Furthermore, treatment with an NSAID along with the active Aβ vaccination did not attenuate the vascular consequences of vaccination, nor did it impair clearance. In our earlier work with intracranially applied anti-Aβ antibodies, we found that NCX-2216 partially attenuated both the activation of microglia and the clearance of compact amyloid deposits caused by the antibody (Wilcock et al, 2004a
). In contrast, dexamethasone completely suppressed both effects, implying that the NCX-2216 does not maximally suppress microglia in vivo.
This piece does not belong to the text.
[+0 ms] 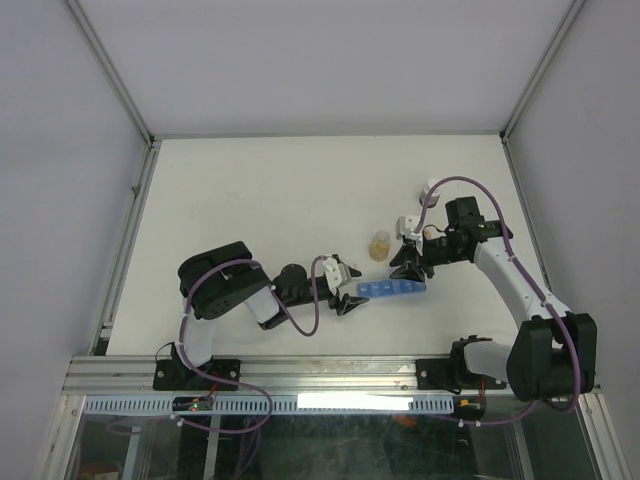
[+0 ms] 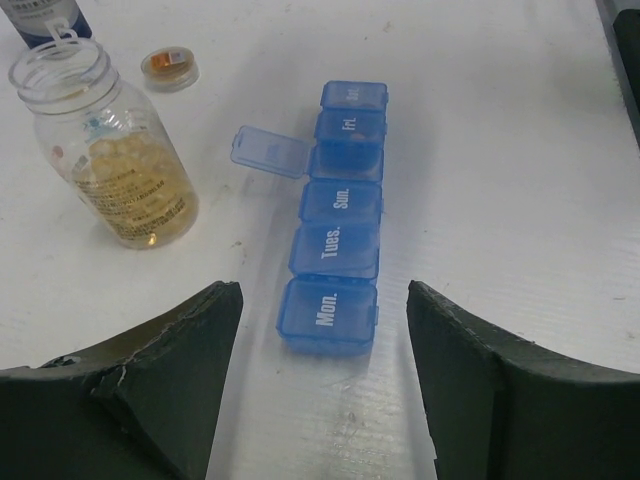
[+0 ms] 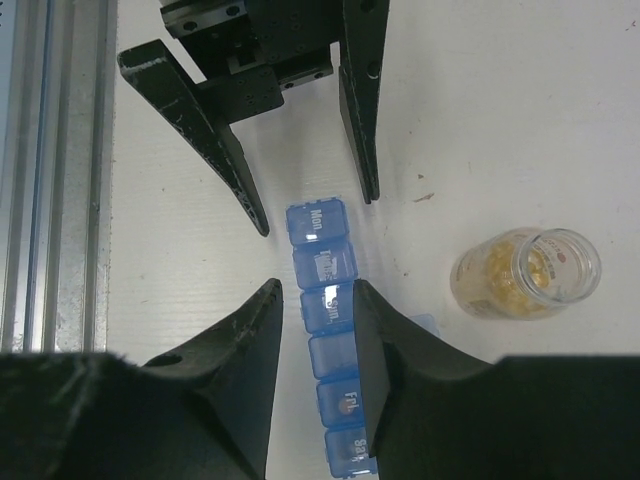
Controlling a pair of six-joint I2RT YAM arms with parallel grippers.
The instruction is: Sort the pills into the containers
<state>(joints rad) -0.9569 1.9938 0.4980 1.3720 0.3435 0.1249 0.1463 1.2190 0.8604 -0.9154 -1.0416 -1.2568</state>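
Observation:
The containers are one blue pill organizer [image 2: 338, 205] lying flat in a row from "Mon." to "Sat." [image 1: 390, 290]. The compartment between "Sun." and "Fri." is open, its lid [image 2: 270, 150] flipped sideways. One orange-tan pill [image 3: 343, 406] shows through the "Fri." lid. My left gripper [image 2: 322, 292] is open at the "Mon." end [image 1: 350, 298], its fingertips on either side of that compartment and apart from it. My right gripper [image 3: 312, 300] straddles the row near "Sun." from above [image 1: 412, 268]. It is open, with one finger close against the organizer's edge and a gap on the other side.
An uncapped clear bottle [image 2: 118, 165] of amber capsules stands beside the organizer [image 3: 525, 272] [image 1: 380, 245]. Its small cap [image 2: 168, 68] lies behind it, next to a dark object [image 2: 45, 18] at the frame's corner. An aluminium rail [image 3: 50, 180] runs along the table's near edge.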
Administration of NCX-2216 with Aβ1–42
vaccination did not result in greater amyloid removal than either treatment alone. It is plausible that there is a limit to the extent of amyloid removal and a dynamic equilibrium exists between Aβ removal and production. We have observed what appears to be an equilibrium effect previously following intracranial LPS administration, where amyloid was removed within seven days, but returned to control levels by four weeks. In essence, the mouse accumulated the same amount of amyloid in three weeks that originally accumulated over 16 months (Herber et al, 2004
). There are three proposed mechanisms for antibody-mediated Aβ removal. These are Fc-receptor mediated microglial phagocytosis (Bard et al, 2003
), efflux of Aβ from the brain into the plasma (DeMattos et al, 2001
), possibly via the FcRn receptor (Deane et al, 2005
) and a direct, catalytic disaggregation of amyloid deposits by the antibody (Solomon et al, 1997
). The proposed mechanisms of NSAID-mediated reductions in Aβ (vide supra) do not in any way overlap with the mechanisms of antibody-mediated reductions. It is possible that antibody-mediated microglial activation results in a phenotypic switch to an activated microglial cell state where NSAIDs no longer have an effect. We have previously suggested that microglia may exist in distinct activation states, one of which may actually be beneficial in AD (Morgan et al, 2005
In summary, we have shown here that two amyloid-lowering therapies administered together do not show additive or synergistic effects in their amyloid-lowering abilities. However, importantly, we show that active immunization with Aβ1–42
increases levels of CAA and microhemorrhage. This effect is not attenuated by an NSAID such as NCX-2216. While it is unclear what impact microhemorrhages have clinically in AD, it has been shown that CAA is associated with intracerebral hemorrhages as well as ischemic infarcts (Attems, 2005
). While we have previously shown that microhemorrhage as a result of immunotherapy does not impact mice cognitively (Wilcock et al, 2004c
) the data presented here should increase concern with respect to ongoing clinical trials that even low levels of circulating anti-Aβ antibodies may result in vascular complications with long durations of treatment.